**What is expected:**
Beginning with the opening line, restate the following material exactly, up through the line that contains "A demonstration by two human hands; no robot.".

**Supplied information:**
-- -- --

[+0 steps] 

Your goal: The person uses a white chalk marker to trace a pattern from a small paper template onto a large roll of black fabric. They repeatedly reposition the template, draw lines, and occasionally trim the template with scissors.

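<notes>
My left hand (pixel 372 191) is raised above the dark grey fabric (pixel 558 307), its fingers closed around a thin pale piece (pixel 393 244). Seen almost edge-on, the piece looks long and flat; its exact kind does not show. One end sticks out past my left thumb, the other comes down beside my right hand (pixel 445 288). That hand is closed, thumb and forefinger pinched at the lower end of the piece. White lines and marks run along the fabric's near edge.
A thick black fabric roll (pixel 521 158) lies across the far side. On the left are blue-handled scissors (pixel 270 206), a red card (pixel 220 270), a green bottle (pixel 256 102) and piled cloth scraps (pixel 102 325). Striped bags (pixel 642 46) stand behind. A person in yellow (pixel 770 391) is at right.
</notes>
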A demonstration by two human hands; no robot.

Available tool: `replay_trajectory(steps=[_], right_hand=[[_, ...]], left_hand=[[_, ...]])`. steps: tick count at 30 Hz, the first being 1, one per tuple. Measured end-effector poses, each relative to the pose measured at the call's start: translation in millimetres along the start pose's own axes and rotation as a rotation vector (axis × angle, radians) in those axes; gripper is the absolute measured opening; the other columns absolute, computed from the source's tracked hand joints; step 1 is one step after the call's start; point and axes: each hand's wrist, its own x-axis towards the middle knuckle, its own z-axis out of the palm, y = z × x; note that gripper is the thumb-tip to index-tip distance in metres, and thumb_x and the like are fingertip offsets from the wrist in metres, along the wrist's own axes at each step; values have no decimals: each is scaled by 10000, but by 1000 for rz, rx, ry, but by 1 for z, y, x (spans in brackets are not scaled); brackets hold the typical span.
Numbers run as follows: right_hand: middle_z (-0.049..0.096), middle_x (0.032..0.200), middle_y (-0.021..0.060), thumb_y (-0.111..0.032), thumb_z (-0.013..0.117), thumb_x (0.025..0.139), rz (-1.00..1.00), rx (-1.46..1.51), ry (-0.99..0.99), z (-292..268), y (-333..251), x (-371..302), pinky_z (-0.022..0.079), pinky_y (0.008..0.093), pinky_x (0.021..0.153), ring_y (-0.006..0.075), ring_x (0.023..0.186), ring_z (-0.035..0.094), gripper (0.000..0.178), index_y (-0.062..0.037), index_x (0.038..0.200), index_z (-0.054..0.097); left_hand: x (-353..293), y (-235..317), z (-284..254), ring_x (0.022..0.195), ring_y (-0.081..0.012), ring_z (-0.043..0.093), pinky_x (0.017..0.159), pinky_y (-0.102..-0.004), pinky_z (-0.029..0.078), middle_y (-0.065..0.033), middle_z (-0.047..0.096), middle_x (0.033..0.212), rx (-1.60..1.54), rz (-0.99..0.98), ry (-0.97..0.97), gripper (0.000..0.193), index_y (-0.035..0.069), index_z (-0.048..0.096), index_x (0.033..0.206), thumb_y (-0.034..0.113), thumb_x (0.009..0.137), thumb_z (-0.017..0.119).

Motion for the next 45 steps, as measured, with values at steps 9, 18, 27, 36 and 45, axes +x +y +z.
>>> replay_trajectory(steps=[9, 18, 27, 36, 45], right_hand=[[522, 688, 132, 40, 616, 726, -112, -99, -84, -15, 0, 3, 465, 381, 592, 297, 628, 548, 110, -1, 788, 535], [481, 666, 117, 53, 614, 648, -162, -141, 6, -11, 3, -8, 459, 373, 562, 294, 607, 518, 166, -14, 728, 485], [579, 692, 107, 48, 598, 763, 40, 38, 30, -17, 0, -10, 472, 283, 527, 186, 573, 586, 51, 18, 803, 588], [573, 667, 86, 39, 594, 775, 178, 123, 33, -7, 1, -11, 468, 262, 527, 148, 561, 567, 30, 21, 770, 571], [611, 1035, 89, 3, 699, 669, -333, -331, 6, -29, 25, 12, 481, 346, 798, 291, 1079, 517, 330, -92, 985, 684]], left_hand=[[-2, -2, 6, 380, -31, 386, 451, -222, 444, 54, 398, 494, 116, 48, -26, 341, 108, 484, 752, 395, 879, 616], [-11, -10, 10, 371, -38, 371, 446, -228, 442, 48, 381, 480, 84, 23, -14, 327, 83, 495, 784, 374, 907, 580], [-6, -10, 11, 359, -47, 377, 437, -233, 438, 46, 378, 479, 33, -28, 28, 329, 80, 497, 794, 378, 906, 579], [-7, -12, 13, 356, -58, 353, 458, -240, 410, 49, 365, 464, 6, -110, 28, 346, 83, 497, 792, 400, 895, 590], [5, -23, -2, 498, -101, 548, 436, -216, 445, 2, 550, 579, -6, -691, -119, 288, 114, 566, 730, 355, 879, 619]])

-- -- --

**Solved problem:**
[+0 steps] 

Your goal: The person uses a white chalk marker to trace a pattern from a small paper template onto a large roll of black fabric. They repeatedly reposition the template, draw lines, and occasionally trim the template with scissors.

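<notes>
My left hand (pixel 372 191) is raised above the dark grey fabric (pixel 558 307), its fingers closed around a thin pale piece (pixel 393 244). Seen almost edge-on, the piece looks long and flat; its exact kind does not show. One end sticks out past my left thumb, the other comes down beside my right hand (pixel 445 288). That hand is closed, thumb and forefinger pinched at the lower end of the piece. White lines and marks run along the fabric's near edge.
A thick black fabric roll (pixel 521 158) lies across the far side. On the left are blue-handled scissors (pixel 270 206), a red card (pixel 220 270), a green bottle (pixel 256 102) and piled cloth scraps (pixel 102 325). Striped bags (pixel 642 46) stand behind. A person in yellow (pixel 770 391) is at right.
</notes>
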A demonstration by two human hands; no robot.

No more is needed for this exercise.